There are no checks and balances on his behavior.  He can do whatever he wants with the Russian nuclear arsenal.


Here comes another elephant.

The Irrational Actors

The first five countries to possess nuclear weapons were all world powers, either militarily or economically.  They were the United States (1945), the Soviet Union (1949), England (1952), France (1960), and China (1964).

In 1968, these countries signed the Nuclear Non-Proliferation Treaty, which sought to stop any other countries from acquiring nukes.  

Basically, these countries said, "We're all strong, pretty stable, and can be trusted to be somewhat responsible with these nukes.  But we don't know that about anyone else."

As we've seen, assuming the rationality of these countries is a questionable thing to do.

But even worse, since that treaty was signed, four other, smaller countries have acquired nuclear weapons.  These countries are anything but stable, rational actors.

They are Pakistan, India, North Korea, and Israel.  

Pakistan and India are mortal enemies, who have conducted full scale wars against each other four times - in 1947, 1965, 1971, and 1999.  They are in a constant, simmering feud over the ownership of the Kashmir region, and there are regular cross-border incursions and terrorist attacks committed by both sides.  

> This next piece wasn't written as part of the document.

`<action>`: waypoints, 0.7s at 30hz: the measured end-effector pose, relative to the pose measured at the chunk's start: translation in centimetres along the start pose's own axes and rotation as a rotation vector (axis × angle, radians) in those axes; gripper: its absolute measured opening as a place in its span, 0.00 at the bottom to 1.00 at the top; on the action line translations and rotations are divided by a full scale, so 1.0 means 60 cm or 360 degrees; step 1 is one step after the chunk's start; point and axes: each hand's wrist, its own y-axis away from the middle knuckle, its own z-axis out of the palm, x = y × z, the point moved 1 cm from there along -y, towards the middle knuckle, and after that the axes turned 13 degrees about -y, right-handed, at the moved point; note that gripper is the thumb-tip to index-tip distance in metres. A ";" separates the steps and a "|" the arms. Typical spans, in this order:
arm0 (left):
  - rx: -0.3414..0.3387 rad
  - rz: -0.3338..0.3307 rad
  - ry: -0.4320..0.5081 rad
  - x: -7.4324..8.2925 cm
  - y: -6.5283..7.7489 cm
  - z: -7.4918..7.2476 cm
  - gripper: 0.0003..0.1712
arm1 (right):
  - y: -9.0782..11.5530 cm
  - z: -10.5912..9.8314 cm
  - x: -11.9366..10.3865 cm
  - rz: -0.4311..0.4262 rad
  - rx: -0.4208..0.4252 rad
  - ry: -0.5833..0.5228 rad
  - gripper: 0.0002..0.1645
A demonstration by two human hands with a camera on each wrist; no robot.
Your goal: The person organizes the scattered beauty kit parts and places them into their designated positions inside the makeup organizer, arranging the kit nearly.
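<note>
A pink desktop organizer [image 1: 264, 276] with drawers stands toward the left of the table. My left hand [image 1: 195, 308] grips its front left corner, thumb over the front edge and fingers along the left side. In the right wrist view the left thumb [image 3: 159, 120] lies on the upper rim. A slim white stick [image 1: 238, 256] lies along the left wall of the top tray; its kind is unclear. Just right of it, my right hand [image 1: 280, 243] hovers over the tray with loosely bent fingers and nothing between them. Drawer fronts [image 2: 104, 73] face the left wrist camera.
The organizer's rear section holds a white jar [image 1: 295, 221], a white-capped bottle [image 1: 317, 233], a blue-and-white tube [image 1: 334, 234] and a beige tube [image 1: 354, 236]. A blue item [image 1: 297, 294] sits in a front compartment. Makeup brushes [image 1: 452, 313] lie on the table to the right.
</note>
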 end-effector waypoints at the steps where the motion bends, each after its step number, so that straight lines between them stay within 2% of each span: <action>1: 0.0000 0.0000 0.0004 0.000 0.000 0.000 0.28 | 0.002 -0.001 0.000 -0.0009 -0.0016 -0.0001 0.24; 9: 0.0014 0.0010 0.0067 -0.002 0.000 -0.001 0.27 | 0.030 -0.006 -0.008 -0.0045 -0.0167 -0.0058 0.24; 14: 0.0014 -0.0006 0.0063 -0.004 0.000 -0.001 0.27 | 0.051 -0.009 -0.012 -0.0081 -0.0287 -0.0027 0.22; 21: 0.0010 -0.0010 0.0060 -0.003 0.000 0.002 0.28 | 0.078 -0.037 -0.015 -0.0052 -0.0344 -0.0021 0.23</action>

Pakistan and India are thought to have about 150 nuclear missiles each, which is a tiny amount by the standards of the big powers.  

But even a limited nuclear war between India and Pakistan will likely kill hundreds of million of people initially, and perhaps a billion more from disease and starvation worldwide in the five years to follow.

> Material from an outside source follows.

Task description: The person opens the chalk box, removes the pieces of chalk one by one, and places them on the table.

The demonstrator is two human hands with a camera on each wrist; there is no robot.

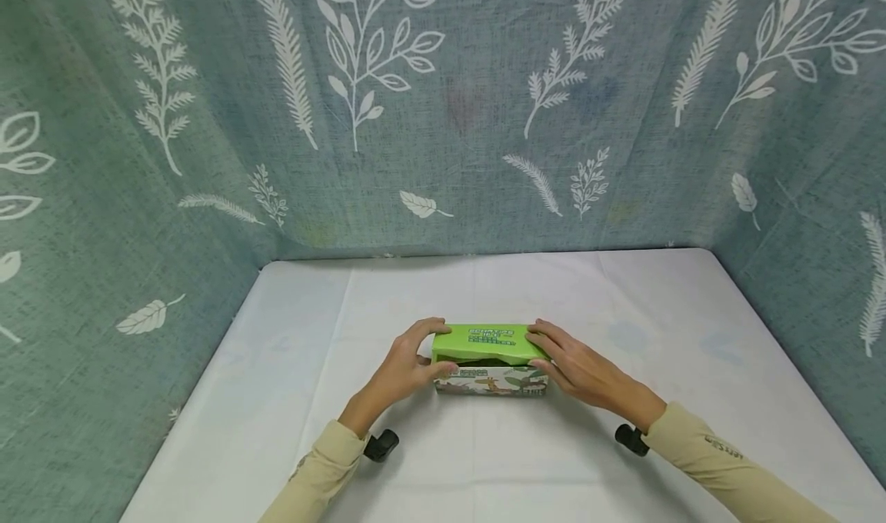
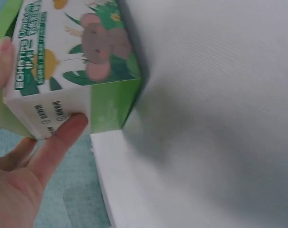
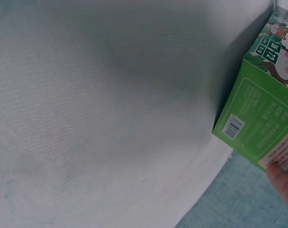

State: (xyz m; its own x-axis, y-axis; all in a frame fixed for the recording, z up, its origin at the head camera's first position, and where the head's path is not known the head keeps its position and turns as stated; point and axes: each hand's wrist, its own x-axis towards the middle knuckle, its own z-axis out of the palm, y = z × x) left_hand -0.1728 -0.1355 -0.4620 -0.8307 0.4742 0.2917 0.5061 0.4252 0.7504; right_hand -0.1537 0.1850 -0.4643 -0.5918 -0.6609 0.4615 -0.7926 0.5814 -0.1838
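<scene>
A small cardboard box (image 1: 491, 381) with animal and leaf pictures stands on the white table in the head view. Its bright green lid flap (image 1: 484, 343) is raised a little at the front, leaving a dark gap. My left hand (image 1: 404, 361) grips the left end, thumb at the front corner and fingers by the flap and end. The right hand (image 1: 584, 369) holds the other end, fingers over the flap's edge, thumb at the front. In the left wrist view a fingertip (image 2: 77, 122) presses the white and green end panel. The right wrist view shows a finger (image 3: 281, 179) touching the green end with the barcode.
The white cloth-covered table (image 1: 595, 461) extends around the box. Behind and beside it hangs a blue-green curtain (image 1: 471, 123) with white leaf prints. A dark wrist camera (image 1: 381, 446) sits below the left wrist, another camera (image 1: 631, 440) below the right.
</scene>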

Israel is considered an apartheid state, and engages in near-constant low-grade warfare against the Palestinians under their control, Syria, Hezbollah, and by extension Lebanon.  Israel's mortal enemy is Iran, and Iran has enough conventional missiles to carpet-bomb nearly every square inch of Israeli territory north of the Negev Desert.  

In recent years, Israel's prime minister has been the criminal Benjamin Netanyahu.  From 2019 to 2021, Israel, riven by internal divisions, failed to form a government three straight times.  

In an existential scenario where Israel finds itself in a war with both Hezbollah and Iran simultaneously, a war Israel cannot win, what would stop them from launching nuclear missiles? 

North Korea, the fourth of the small 4 nuclear powers, hardly needs any introduction.  It is run by the madman Kim Jong-un, the third (and hopefully final) member of the Kim ruling dynasty. 

North Korea, never far from disintegrating into famine, is bristling with weapons of all kinds, including nuclear weapons.  It routinely threatens places within its reach with destruction, including South Korea, Japan, Australia, and both Hawaii and the west coast of the continental United States.

North Korea, all by itself, is a powerful argument against anyone having nuclear weapons.  Taken as a group however, it becomes clear that the human race should no longer have nuclear weapons, and never should have built them in the first place. 

Image of a nuclear winter, from the movie The Road.


Words of Wisdom

"Nuclear weapons are the scourge of the earth; to mine for them, manufacture them, deploy them, use them, is a curse against God, the human family, and the earth itself."